Qu’il y ait dans la couche corticale du cerveau des actions moléculaires qui peuvent résulter d’excitations absolument internes, de la réaction des éléments anatomiques les uns sur les autres, et qui causent ou conditionnent l’attention, la volonté, cela ne semble pas douteux. Et c’est encore la conclusion qui vient, non seulement des recherches de M. Richet sur le somnambulisme, mais aussi de son très intéressant travail sur les poisons de l’intelligence (p. 85 à 149). M. Richet a étudié sous ce titre l’action psychique de l’alcool, du chloroforme, du hachich, de l’opium ; et il appelle ainsi ces substances parce qu’elles agissent sur l’intelligence, non pas d’une façon exclusive, mais d’une façon prédominante, c’est-à-dire en troublant d’abord les fonctions du cerveau. Tout en distinguant, comme il y a lieu de le faire, les effets psychiques différents des poisons divers qu’il a étudiés, M. Richet remarque qu’au fond de ces effets on reconnaît une action commune, c’est la paralysie des facultés volontaires et conscientes. « La conception des idées, alors que leur direction est altérée ou détruite, suit ses lois habituelles l’association des idées a toujours lieu, la chaîne continue qui relie la première de nos conceptions à la dernière, sans qu’il y ait d’interruption, n’est pas brisée par le poison.
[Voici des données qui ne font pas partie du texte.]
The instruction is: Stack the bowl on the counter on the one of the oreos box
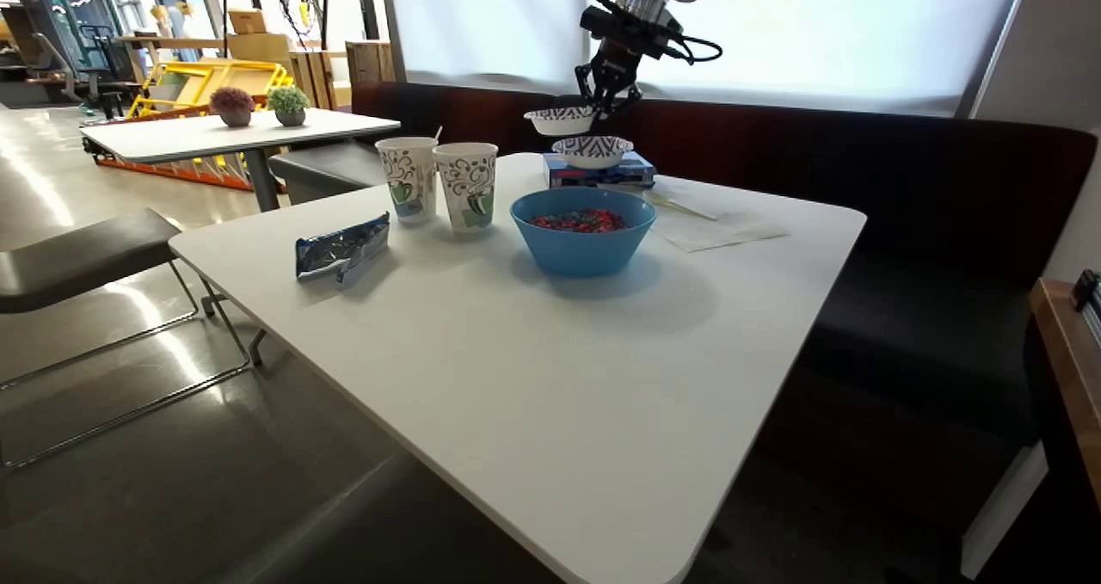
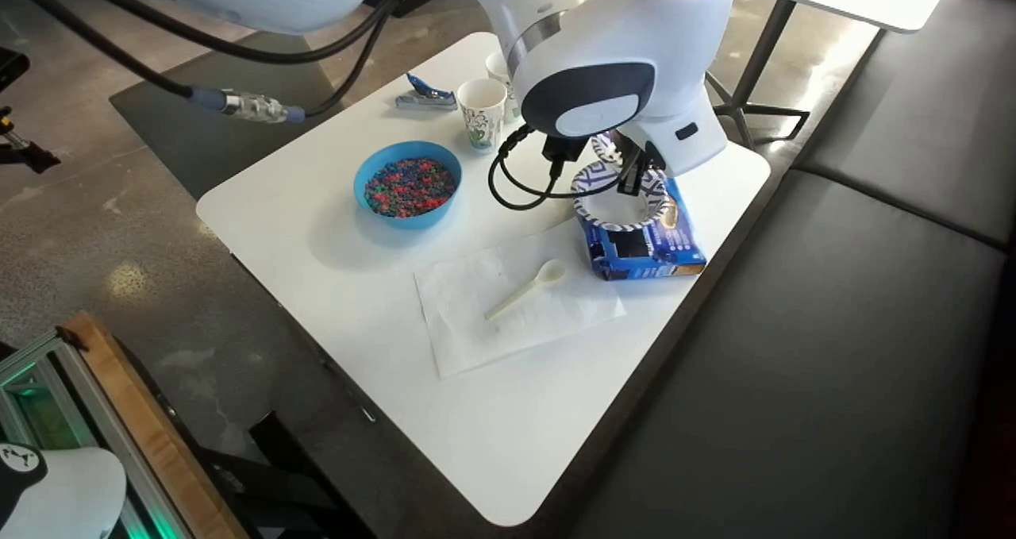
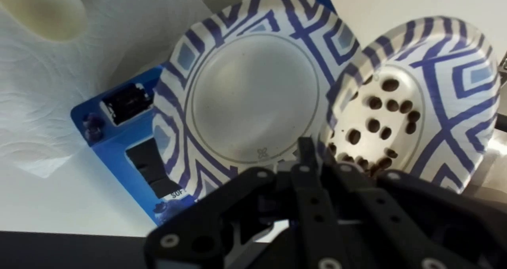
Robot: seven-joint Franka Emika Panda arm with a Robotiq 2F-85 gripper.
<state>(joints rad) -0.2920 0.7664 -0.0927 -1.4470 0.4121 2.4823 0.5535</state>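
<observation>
A white paper bowl with a blue-purple pattern (image 1: 592, 152) sits upright on the blue oreos box (image 2: 647, 261). In the wrist view this bowl (image 3: 255, 98) is bare inside and covers much of the box (image 3: 115, 146). A matching bowl (image 3: 455, 102) with several small brown pieces inside hangs from my gripper (image 3: 317, 154). My gripper is shut on its rim. In an exterior view the held bowl (image 1: 557, 122) is above and to one side of the bowl on the box. The arm partly hides the held bowl (image 2: 606, 148) in an exterior view.
A blue bowl of coloured cereal (image 1: 585, 253), two paper cups (image 1: 467, 188) and a blue foil wrapper (image 1: 342, 247) stand on the white table (image 1: 550, 369). A spoon (image 2: 528, 289) lies on a paper napkin (image 2: 460, 344) beside the box. A bench (image 2: 817, 364) runs along the table.
</observation>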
Les sensations extérieures nous parviennent encore, et chacune d’elles éveille une longue série de conceptions » (p. 117). Mais le moi qui juge, rectifie et dirige, ce qu’on appelle la volonté, ce qui est aussi l’attention, a disparu. Voilà pourquoi l’individu qui a pris du hachich[1] est comme une femme hystérique : sa volonté est impuissante. Aussi M. Richet établit-il un rapprochement instructif entre les trois états de rêve, de folie et d’intoxication par le hachich. C’est qu’en définitive le système nerveux ne peut pas réagir de mille manières différentes. À un empoisonnement quelconque l’encéphale ne peut répondre que d’une façon qui doit être toujours à peu près la même. C’est pourquoi les délires se ressemblent tous plus ou moins. Qu’on ait absorbé quelqu’un des poisons de l’intelligence ou que le cerveau soit naturellement sujet à des troubles fonctionnels,

  1. Il convient de signaler particulièrement le travail de M. Richet sur le hachich. C’est une substance difficile à étudier et dont les effets sont encore incomplètement connus. Les expériences que l’auteur a pu faire sont aussi instructives que bien conduites, et les réflexions psychologiques qu’il en tire sont fort intéressantes (voy. pp. 121-135, et à l’appendice, pp. 491-495).